REQUIRED WORK:
Copy out, word for word, the lines from the start of the data below through the line containing "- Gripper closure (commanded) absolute", and no others.

DATA BELOW:
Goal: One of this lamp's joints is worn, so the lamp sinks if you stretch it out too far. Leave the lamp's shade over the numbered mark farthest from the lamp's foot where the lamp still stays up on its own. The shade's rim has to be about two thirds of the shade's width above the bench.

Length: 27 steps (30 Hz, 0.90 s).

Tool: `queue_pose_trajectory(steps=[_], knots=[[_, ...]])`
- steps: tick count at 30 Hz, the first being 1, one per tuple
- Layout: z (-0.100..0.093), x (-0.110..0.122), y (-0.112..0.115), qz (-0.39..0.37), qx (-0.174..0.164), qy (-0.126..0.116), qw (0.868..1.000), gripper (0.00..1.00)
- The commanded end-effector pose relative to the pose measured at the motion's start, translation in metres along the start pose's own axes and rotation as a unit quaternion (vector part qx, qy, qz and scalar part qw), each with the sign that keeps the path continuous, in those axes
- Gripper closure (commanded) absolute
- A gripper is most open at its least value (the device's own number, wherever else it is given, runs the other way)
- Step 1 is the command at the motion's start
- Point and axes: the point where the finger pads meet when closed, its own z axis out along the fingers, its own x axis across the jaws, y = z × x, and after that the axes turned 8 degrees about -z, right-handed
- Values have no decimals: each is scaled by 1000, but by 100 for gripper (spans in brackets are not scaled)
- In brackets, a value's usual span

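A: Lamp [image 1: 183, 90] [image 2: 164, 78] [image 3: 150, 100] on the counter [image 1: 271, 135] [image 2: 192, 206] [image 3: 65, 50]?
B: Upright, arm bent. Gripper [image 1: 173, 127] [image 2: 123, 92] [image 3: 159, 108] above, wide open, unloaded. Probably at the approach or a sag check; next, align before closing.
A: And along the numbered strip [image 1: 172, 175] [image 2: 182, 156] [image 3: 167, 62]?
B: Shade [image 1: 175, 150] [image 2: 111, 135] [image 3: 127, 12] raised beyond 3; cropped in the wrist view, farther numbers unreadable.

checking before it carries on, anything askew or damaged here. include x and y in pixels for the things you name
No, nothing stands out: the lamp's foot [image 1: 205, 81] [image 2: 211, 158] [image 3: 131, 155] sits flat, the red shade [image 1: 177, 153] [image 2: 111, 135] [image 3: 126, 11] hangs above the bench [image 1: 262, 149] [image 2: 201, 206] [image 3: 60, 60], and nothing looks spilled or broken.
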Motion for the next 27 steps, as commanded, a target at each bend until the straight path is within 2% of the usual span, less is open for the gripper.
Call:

REPLY TO THE TASK:
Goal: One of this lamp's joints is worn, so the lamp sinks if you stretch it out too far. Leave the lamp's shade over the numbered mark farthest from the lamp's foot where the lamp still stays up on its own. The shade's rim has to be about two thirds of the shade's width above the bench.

Length: 27 steps (30 Hz, 0.90 s).

Tool: `queue_pose_trajectory(steps=[_], knots=[[_, ...]])`
- steps: tick count at 30 Hz, the first being 1, one per tuple
- Layout: z (-0.100..0.093), x (-0.110..0.122), y (-0.112..0.115), qz (-0.39..0.37), qx (-0.174..0.164), qy (-0.126..0.116), qw (0.868..1.000), gripper (0.00..1.00)
- The commanded end-effector pose relative to the pose measured at the motion's start, translation in metres along the start pose's own axes and rotation as a unit quaternion (vector part qx, qy, qz and scalar part qw), each with the sign that keeps the path continuous, in those axes
- Gripper closure (commanded) absolute

The exercise has been carried out in full.